Because of that, Mbera camp resembles less a cesspit of misery than a kind of wellspring of Tuareg revivalism, a rare space in which the predominance of Tuareg culture is unchallenged and unrestricted. In Mali, on the other hand, Tuaregs are under attack by both Malians and Islamists. Refugees say they are “stuck between the hammer and the anvil” now.
“Our displacement was caused by historical wounds between the nomads and the Malian government,” says the elected chief of the refugees, Mohamed ag Hamata Dimenani. The first wave of refugees arrived in early February, when the Malian Army began to be ripped apart from the inside.
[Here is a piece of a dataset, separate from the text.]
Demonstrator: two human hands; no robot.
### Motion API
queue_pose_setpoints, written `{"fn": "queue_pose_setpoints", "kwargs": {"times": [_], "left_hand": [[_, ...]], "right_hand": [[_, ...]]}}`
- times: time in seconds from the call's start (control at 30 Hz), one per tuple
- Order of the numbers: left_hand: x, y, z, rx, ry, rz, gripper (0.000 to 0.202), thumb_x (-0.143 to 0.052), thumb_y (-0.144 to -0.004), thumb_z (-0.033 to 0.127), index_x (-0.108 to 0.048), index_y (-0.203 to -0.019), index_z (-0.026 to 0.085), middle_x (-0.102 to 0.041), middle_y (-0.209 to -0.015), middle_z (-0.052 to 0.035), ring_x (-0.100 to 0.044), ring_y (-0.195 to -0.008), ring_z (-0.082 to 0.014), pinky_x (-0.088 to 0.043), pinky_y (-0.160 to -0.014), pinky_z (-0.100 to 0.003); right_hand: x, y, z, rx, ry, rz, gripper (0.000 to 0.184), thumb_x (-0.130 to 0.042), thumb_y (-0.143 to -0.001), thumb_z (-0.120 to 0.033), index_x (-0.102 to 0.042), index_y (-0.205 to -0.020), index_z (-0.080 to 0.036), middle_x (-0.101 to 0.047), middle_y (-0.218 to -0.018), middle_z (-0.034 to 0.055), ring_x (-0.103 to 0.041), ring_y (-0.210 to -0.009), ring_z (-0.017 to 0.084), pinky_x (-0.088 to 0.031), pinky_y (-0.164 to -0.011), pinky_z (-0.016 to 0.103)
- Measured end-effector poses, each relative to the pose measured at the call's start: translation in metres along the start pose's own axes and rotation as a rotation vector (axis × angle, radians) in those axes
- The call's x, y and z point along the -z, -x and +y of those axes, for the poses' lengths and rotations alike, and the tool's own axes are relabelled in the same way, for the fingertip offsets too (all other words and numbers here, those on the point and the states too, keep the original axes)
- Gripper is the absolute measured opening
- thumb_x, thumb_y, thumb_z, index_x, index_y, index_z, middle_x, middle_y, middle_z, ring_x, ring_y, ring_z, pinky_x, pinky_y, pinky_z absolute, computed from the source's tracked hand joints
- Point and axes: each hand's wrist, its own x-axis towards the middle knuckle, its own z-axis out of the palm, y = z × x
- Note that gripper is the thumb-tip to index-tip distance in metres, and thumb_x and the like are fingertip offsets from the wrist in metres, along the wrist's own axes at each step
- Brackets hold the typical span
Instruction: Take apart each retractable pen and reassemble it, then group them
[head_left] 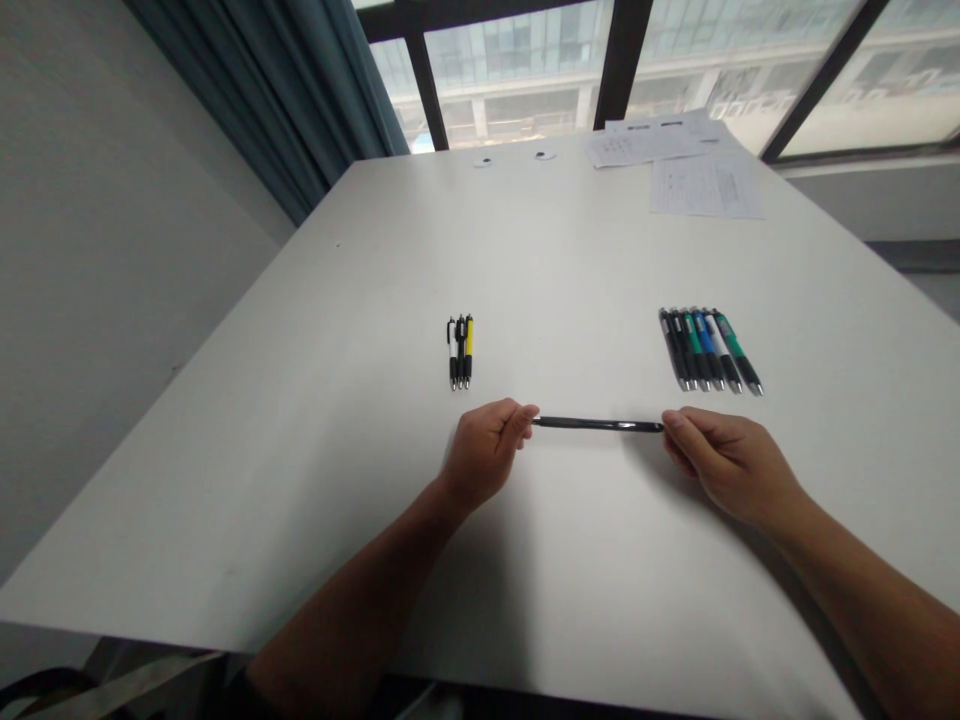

The UN estimates that 420,000 people have fled northern Mali since the outbreak of the Tuareg rebellion last January. An assortment of Al Qaeda-linked groups currently control two-thirds of the country, having sidelined and outmaneuvered the National Movement for the Liberation of Azawad's (MNLA) armed struggle to carve out an independent territory from northern Mali. Recent attention has focused on the risks these Islamists pose to the region and global security, forgetting the initial cleavage between Tuaregs and the Malian state that sparked this rash of war in the north.
The Mbera camp was founded during a prior Tuareg separatist rebellion in the early 1990s. A pillar of the peace accord between Mali and the Tuaregs at that time was the integration of “white” Tuareg and Arab soldiers into the national Army. When the latest rebellion broke out, many of those defected with weapons and arms to join the rebellion; black southern soldiers persecuted and in some cases killed soldiers who did remain loyal.
“When we saw [our brothers and sons flee the Malian Army], we understood that we could not stay peacefully,” Mr. Dimenani said. Memories of aerial bombings, massacres, and unmarked graves during the last rebellion remain fresh.